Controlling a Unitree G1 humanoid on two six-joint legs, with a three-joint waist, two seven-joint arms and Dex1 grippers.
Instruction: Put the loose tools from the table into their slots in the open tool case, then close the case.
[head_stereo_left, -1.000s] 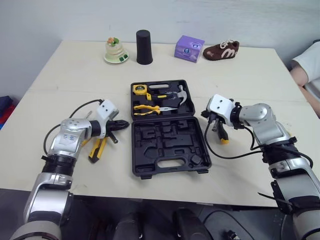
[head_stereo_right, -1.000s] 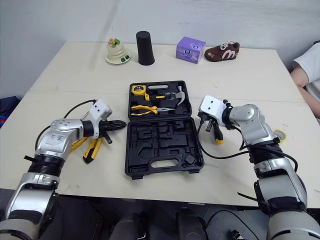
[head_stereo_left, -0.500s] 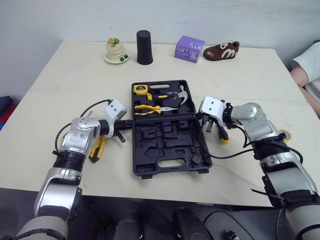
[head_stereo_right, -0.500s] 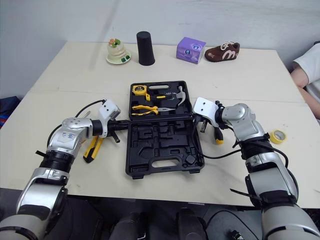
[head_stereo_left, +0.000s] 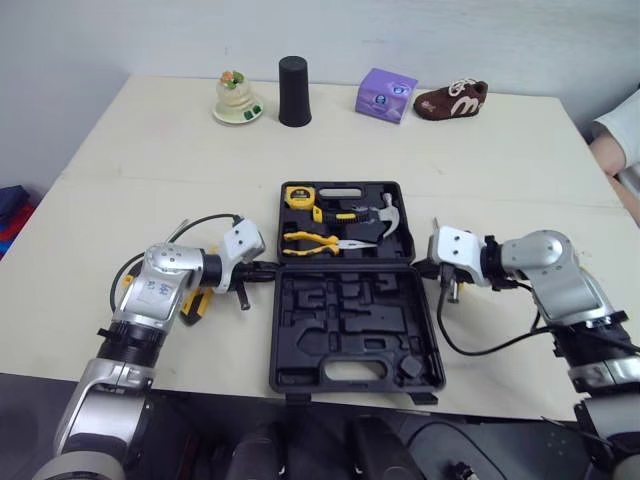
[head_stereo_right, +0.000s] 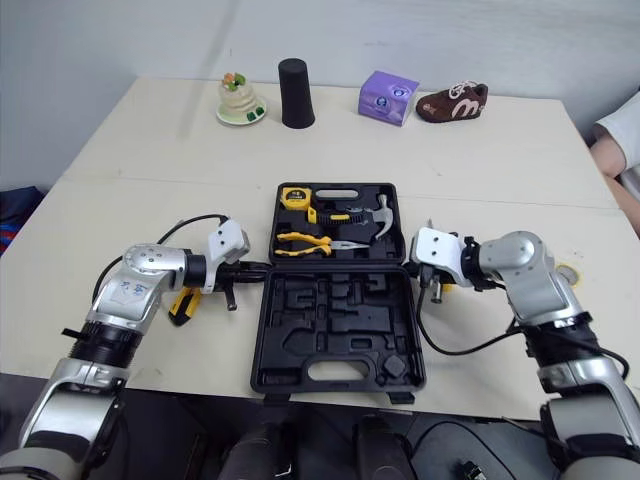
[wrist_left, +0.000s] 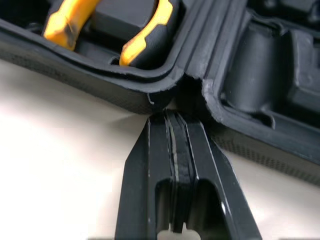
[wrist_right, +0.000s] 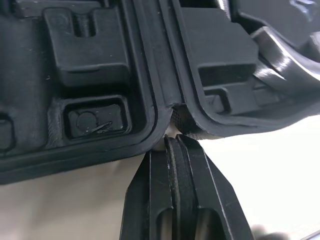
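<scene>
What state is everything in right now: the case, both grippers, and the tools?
Tool case: open, both halves lying flat.
Left gripper: shut, tips at the case's left hinge notch.
Right gripper: shut, tips at the right hinge notch.
Tape measure: seated in far half.
Pliers: seated in far half.
Hammer: seated in far half.
Yellow-handled tool: loose on table beside left arm.

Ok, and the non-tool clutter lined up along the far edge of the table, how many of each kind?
Toy dessert on a dish: 1
Black cup: 1
Purple box: 1
Brown shoe: 1
Total: 4
</scene>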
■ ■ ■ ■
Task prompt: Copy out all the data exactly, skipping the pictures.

Solution for this problem:
Controlling a Unitree G1 humanoid on two six-joint legs, with a three-joint waist, two seven-joint arms and Dex1 grippers.
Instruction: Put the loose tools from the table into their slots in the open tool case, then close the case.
[head_stereo_left, -1.000s] 
[head_stereo_right, -1.000s] 
[head_stereo_left, -0.500s] 
[head_stereo_right, -0.500s] 
[head_stereo_left, +0.000s] 
[head_stereo_right, +0.000s] 
[wrist_left, +0.000s] 
[wrist_right, +0.000s] 
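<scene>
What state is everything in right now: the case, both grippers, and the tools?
Tool case: open, both halves lying flat.
Left gripper: shut, tips at the case's left hinge notch.
Right gripper: shut, tips at the right hinge notch.
Tape measure: seated in far half.
Pliers: seated in far half.
Hammer: seated in far half.
Yellow-handled tool: loose on table beside left arm.

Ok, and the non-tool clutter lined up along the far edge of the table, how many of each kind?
Toy dessert on a dish: 1
Black cup: 1
Purple box: 1
Brown shoe: 1
Total: 4
</scene>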

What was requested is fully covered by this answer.